The multi-colour FISH using total genomic DNA Probe is the latest technique. GISH in genome analysis is used in wheat, oat, tobacco, rice and cotton.

(E) PR I NS-labe ling:

Method of Primed in situ DNA labeling (PRINS) is described by Koch (1980) as an alternative to in situ hybridization for the detection of nucleic acid sequences in chromosomes and tissue preparation.

The technique is advantageous as short oligonucleotide primers can be designed and synthesized with a minimum sequence information. They hybridize to homologous targets within densely structured chromatin both easier and faster than the larger probes usually used for ISH; there is no need for probe labeling. Primers may be extended into flanking dispersed repetitive sequences.

Tendem repetitive sequences have been localized in metaphase chromosomes by PRINS e.g., in legumes, cereals, grasses etc.

The DNA based molecular markers are applied in various aspects of taxonomy to analyse:

(i) Genetic identity.

(ii) Genetic relatedness among populations, geographic populations and species.

(iii) Pedigree.

(iv) Differentiation among isolated species.

(v) Phylogenetic structure at various micro and macro levels.

A number of molecular parameters are useful in carrying out phylogenetic and systematic studies. Of the various molecular approaches the PCR based technology offers maximum potential for genetic analysis, phylogenetics and systematics. Taxonomists have realized power of MAAP markers is recording taxonomic ambiguities.

Plant herbaria world over started incorporating the DNA profile of the specimens with increasing use of computers and micro-processors analysis of PCR products, documentation and archival of data sophistication in instrumentation is started for future analysis of genetic system.

Use of automated tissue processors for isolation of DNA, robotic sample handling and transfer systems for further treatment of the DNA and for automation of PCR, use of different fluorochromes labeled primers in conjunction with advanced gel electrophoresis systems for carrying out multiplex PCRs in a single tube, advanced imaging technology which permits efficient data analysis etc., are the integral part of laboratory engaged in molecular taxonomy.

Mitochondrial DNA is studied in many plants. Each mitochondrian contains several copies of mt DNA and each cell contains many mitochondria. Generally mt DNA is circular but is linear in Chlamydomonas reinhardtii mt DNA is larger circular with many non-coding sequences in vascular plants.

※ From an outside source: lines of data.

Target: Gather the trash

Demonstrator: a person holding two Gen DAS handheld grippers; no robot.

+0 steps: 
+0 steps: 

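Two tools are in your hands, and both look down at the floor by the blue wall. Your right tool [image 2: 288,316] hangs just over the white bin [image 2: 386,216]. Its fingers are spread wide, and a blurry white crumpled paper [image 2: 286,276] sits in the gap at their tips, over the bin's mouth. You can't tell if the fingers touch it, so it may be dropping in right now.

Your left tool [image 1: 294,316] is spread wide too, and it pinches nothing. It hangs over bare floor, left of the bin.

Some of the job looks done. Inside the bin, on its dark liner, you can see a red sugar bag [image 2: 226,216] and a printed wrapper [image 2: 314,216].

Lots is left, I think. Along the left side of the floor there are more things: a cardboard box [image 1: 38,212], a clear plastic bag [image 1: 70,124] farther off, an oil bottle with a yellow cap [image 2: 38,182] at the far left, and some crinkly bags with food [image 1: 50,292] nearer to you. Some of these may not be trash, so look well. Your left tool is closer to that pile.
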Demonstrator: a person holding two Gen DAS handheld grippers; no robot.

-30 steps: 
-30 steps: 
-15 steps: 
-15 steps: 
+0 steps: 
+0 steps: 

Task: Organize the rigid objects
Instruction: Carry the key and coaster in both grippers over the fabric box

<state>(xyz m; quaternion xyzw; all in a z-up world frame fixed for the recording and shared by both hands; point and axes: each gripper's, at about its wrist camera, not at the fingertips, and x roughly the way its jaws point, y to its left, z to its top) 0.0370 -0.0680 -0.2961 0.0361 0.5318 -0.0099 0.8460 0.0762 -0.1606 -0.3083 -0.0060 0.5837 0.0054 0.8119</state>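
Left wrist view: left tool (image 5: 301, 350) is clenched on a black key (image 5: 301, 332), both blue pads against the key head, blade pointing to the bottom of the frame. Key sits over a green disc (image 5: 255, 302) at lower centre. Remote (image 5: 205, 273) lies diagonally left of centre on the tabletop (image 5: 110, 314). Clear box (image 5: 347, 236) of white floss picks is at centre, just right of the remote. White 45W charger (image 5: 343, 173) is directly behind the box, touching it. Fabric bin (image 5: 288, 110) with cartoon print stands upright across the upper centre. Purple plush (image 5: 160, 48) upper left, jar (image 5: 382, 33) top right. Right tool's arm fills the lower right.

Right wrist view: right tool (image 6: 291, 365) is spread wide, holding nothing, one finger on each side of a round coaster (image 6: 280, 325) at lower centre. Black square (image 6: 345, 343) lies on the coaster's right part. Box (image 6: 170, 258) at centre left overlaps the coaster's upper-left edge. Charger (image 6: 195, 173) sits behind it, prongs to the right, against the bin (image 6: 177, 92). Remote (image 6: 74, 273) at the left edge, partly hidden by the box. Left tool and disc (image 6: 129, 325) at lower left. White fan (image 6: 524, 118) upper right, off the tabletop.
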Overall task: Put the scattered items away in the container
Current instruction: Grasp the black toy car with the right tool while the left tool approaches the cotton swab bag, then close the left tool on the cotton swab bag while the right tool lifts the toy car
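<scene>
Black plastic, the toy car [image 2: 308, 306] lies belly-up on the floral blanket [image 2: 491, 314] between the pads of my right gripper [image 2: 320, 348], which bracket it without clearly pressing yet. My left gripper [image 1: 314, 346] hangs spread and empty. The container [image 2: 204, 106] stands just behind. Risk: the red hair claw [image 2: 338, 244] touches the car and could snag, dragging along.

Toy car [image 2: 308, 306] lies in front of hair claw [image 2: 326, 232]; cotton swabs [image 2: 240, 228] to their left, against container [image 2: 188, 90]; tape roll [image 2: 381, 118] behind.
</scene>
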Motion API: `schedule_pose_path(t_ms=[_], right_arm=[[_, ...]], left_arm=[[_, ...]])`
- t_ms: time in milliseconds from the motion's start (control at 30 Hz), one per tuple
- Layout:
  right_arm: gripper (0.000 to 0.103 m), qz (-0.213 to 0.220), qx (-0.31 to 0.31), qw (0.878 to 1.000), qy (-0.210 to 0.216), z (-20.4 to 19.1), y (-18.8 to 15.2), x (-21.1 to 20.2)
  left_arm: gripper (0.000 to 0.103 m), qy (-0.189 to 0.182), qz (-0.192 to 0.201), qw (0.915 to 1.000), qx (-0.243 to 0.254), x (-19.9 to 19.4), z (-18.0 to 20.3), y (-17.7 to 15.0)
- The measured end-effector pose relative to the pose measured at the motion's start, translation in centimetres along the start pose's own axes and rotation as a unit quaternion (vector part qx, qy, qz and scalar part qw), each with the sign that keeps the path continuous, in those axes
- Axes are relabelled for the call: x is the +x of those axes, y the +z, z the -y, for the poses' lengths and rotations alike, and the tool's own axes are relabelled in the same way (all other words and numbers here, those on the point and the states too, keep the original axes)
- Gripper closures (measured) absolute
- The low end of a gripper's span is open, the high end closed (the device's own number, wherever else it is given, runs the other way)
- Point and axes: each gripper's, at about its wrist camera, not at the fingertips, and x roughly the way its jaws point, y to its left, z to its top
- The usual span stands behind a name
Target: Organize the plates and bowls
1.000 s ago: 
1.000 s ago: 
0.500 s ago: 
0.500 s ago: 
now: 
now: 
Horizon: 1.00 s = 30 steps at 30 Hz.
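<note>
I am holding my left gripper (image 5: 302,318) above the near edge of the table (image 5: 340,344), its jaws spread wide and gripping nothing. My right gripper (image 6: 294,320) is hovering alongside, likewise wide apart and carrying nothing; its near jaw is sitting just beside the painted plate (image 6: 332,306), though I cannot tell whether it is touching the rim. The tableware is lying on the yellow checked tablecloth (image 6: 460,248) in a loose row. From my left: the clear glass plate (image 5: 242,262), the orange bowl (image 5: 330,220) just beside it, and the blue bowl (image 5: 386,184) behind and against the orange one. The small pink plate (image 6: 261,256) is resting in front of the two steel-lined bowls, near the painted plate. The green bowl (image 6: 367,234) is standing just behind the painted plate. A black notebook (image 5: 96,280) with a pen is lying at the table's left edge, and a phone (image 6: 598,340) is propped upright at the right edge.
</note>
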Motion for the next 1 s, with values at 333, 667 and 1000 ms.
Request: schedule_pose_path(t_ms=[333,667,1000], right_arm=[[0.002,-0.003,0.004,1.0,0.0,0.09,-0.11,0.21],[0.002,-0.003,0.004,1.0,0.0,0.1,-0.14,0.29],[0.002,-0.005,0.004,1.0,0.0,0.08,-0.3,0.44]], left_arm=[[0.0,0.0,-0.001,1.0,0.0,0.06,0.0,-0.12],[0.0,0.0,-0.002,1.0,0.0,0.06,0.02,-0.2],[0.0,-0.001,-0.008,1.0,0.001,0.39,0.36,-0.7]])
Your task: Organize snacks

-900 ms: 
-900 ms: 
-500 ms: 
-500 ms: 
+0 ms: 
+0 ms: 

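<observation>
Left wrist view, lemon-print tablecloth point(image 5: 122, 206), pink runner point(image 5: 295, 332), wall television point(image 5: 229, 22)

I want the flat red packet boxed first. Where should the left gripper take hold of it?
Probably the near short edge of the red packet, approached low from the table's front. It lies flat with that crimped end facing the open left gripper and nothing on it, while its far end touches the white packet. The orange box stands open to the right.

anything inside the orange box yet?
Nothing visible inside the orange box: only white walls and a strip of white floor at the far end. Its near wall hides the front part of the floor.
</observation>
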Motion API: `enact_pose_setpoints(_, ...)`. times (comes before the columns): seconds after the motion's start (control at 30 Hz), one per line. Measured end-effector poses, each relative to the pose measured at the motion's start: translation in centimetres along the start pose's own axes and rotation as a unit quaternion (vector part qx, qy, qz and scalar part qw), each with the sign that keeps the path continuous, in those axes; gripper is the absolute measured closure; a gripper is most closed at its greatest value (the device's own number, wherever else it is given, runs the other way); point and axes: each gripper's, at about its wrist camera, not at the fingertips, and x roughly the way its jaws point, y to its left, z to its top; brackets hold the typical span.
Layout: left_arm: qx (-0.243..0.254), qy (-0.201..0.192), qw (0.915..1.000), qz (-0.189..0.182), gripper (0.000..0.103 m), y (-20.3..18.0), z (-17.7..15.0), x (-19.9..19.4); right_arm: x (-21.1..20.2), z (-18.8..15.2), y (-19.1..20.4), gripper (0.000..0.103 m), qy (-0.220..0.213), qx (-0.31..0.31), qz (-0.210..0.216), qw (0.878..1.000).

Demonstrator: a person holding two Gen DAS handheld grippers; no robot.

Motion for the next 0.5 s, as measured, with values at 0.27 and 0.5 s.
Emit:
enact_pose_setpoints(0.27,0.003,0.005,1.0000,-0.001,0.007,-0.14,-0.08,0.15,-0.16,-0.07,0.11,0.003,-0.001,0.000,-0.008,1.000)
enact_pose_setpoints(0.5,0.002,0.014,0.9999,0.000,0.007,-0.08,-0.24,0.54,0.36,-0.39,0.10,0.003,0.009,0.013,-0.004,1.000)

Chloroplast DNA: cp DNA can be easily isolated and analysed. The DNA of chloroplast is highly conserved type. The cp DNA circular molecule with 2 regions in opposite direction encoding same genes are called inverted repeats. Between inverted repeats single copy regions are present.

In all cp DNA same set of genome are found but arranged differently in different species. The genes present in cp DNA include genes for r-RNA, t-RNA, ribosomal proteins and about 100 different polypeptides and subunits of enzyme coupling CO₂. The important gene on cp DNA is rbcL encoding large subunit of photosynthetic enzyme i.e., RUBISCO. This gene is not found in parasites. It is a long gene consisting of 142 bp.